Thursday, October 13, 2011

The Little Red Hen & Why projects fail

Do you remember the children's story "The Little Red Hen?"  Wikipedia reminds us of the storyline, it is a story about a Hen who...

"...finds a grain of wheat, and asks for help from the other farmyard animals to plant it. However, no animal will volunteer to help her."

"At each further stage (harvest, threshing, milling the wheat into flour, and baking the flour into bread), the hen again asks for help from the other animals, but again she gets no assistance."

"Finally, the hen has completed her task, and asks who will help her eat the bread. This time, all the previous non-participants eagerly volunteer. However, she declines their help, stating that no one aided her in the preparation work, and eats it with her chicks, leaving none for anyone else." (see http://en.wikipedia.org/wiki/The_Little_Red_Hen)
Let's add a new modern twist to this story.

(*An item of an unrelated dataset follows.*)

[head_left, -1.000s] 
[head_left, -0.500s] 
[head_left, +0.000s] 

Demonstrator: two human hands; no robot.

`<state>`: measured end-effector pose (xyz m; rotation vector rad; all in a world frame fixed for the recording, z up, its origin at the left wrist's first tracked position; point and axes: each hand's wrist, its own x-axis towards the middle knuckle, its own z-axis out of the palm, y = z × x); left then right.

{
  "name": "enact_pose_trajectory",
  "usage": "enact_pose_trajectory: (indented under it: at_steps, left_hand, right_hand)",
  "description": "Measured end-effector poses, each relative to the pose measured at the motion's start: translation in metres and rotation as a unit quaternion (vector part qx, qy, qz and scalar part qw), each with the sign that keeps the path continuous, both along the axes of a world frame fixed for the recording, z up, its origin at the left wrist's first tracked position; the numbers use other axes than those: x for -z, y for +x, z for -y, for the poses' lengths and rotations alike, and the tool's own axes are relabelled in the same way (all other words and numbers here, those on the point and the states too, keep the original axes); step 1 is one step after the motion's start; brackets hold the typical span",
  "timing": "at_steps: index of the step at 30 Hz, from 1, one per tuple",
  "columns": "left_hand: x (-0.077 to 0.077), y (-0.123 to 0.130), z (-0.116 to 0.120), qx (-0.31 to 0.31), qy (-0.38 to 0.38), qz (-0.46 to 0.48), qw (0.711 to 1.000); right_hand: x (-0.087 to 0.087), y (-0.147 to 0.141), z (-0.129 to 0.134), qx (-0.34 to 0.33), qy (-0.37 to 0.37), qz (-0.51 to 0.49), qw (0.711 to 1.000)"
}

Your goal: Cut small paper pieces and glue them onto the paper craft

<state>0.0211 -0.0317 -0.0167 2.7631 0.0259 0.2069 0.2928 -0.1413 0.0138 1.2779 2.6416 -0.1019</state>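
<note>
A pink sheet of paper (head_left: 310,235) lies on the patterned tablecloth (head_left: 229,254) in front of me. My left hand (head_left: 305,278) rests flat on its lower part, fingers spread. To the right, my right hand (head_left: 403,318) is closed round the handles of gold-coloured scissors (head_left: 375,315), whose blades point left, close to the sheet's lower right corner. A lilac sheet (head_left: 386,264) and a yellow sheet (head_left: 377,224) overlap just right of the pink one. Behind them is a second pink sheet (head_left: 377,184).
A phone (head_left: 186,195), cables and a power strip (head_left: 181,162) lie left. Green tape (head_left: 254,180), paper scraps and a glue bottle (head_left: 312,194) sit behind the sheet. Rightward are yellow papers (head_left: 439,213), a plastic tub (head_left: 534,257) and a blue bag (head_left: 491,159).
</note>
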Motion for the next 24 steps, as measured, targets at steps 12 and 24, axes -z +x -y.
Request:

What if the Farmer came to the Hen after planting the seed and told her "Good job! You've succeeded at planting the wheat. Now change your focus to work on making the bread. I need to justify to Mrs. Farmer the need to have you around."  The Hen may protest, "But I don't have any flour yet."  The Farmer's arrogant reply is , "It doesn't matter, I need results now. It doesn't even need to be a full loaf, one piece will do!"

It does not matter to the Farmer that a project plan was vetted through him and Mother Nature.  It needs to be changed now, even though following the original plan will get the Farmer a great tasting LOAF of bread. He just wants the Hen to throw something together by next week and 'prove Her worth' or to 'meet Mrs. Farmer's need for one piece of bread.'

Isn't this the typical reason projects fail or are extended?  What seems at the moment a great pressing need to succumb to outside pressure to change the scope of the project, is allowed to creep in and change everything up.  "Oh, we don't need to weed the soil or harvest the new wheat, or thresh & mill any new wheat.  We can use the pile of old flour over there.

If the project is just allowed to progress, the bread will be made at the end of the project. Or maybe a new project will need to spin up concurrently to make the fancier bread (raisin or multi-grain bread) being requested.  Non-the-less, either the natural progression of the project is stymied and ground is actually lost or the results of the project are not the full results that could have been achieved.

"But," goes the argument, "Mrs. Farmer got her piece of bread!"  And to that I reply, "Yes, but next time, the old pile of flour will have been used up and more work will be required to get the same results." 

So are we going to be a people of 'get rich quick' and rush to the results or at some point are we going to wake up to the fact that the foundation steps are required to achieve great results?